Lot 1
  • 1

Alfred Kubin

Estimate
25,000 - 35,000 GBP
Sold
37,500 GBP
bidding is closed

Description

  • Alfred Kubin
  • Napoleon
  • signed Kubin (lower left)
  • pen and ink and watercolour on Kataster paper

Provenance

Wiennerroither & Kohlbacher, Vienna

Acquired from the above by the present owner in 1998

Exhibited

New York, Serge Sabarsky Gallery, Alfred Kubin. An Exhibition of Drawings and Watercolors, 1970-71, no. 7, illustrated in the catalogue

Catalogue Note

'What is the world, O soldiers?
It is I:
I, this incessant snow,
This northern sky;
Soldiers, this solitude
Through which we go
Is I.' 

Napoleon, Walter de la Mare

Kubin’s Napoleon is a figure to be both pitied and feared. Looming out of the shadows, his small head hunched over monstrously broad-set shoulders, he is the embodiment of great power gone to seed and Kubin delights in contrasting a suggestion of surviving physical strength with the petulant down-turned mouth and expressionless eyes. Hanns Holzschuher wrote in a portfolio of the artist’s prints published in 1903: ‘Just as Goya appeared a unique phenomenon in his time, Alfred Kubin has become an artistic philosopher on the basis of his own unique world view, making him an extremely pessimistic caricaturist of our time and its excesses. Kubin’s works represent the sharpest, most poisonous epigrams on the condition of the State, the Church, Life, Love and Death, Fame and Honour’ (quoted in Alfred Kubin. Aus Meinem Reich. Meisterblättern aus dem Leopold Museum, Wien (exhibition catalogue), Leopold Museum, Vienna, 2002-03, p. 30).
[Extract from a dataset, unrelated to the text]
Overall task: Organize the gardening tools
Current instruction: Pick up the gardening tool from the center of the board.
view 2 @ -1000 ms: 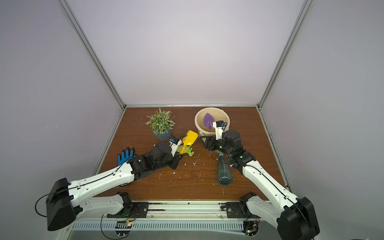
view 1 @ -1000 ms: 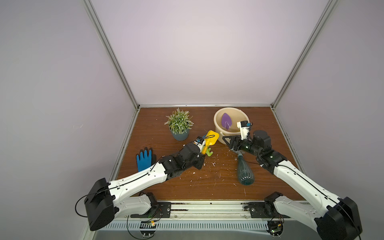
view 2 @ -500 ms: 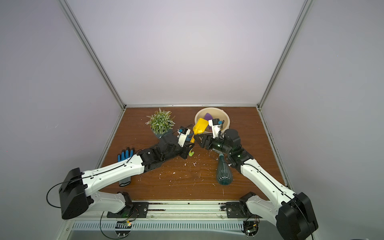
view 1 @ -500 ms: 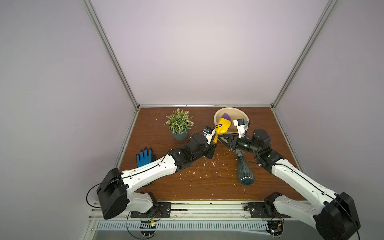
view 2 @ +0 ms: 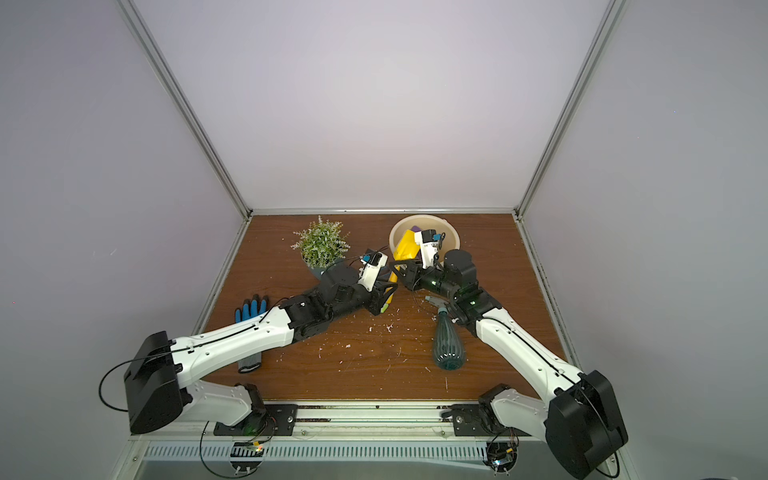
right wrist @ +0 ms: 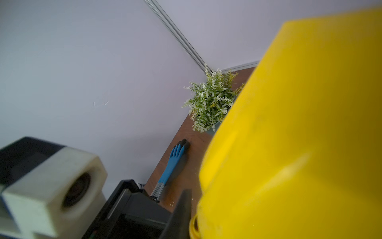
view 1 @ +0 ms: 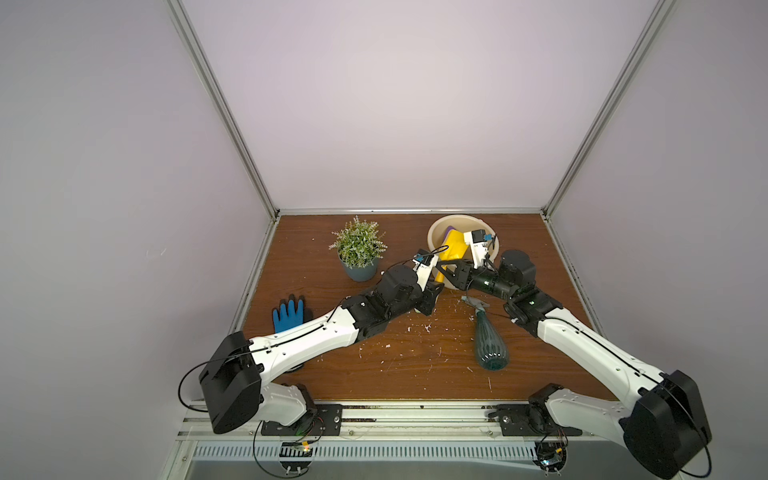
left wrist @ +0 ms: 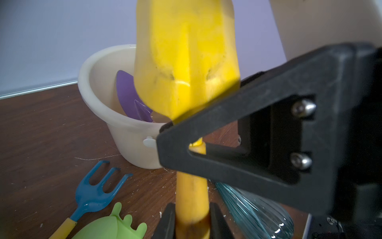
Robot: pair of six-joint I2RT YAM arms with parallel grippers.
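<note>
My left gripper point(view 1: 436, 283) is shut on the handle of the yellow trowel point(view 1: 455, 247), which stands blade up over the near rim of the cream bowl point(view 1: 434, 235). My right gripper point(view 1: 451, 276) is shut on the same trowel at its neck; in the left wrist view its black finger point(left wrist: 248, 134) crosses in front of the neck. A purple trowel point(left wrist: 128, 93) lies inside the bowl. On the table under my left gripper lie a blue fork point(left wrist: 93, 194) and a lime tool point(left wrist: 107, 227). The teal spray bottle point(view 1: 490, 345) lies beside my right arm.
A potted plant point(view 1: 358, 249) stands at the back left of the brown table. A blue glove point(view 1: 289, 313) lies near the left edge, partly under my left arm. White crumbs are scattered mid-table. Walls close in three sides.
My left gripper has raised the yellow trowel and carried it right to the bowl's rim. My right gripper's jaws, open before, have closed on the trowel's neck.
</note>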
Although Napoleon was evidently not a contemporary figure, the shadow he cast over Europe was long – and if you would believe Kubin, wide – and he retained a powerful symbolic resonance; to depict him was to pass comment on the role of the state and the relationship of sovereignty and power. Kubin’s depiction is a clever pastiche; the close-set eyes and twisted mouth are familiar from the famous portraits by Jacques-Louis David and the monumental physicality is surely an allusion to the emperor’s famously small stature. Like all great satirists though, Kubin understood the need for an element of pathos, and the real brilliance of Napoleon lies not only in the physical satire but also in the sombre and darkly mesmerising humanity that the figure retains.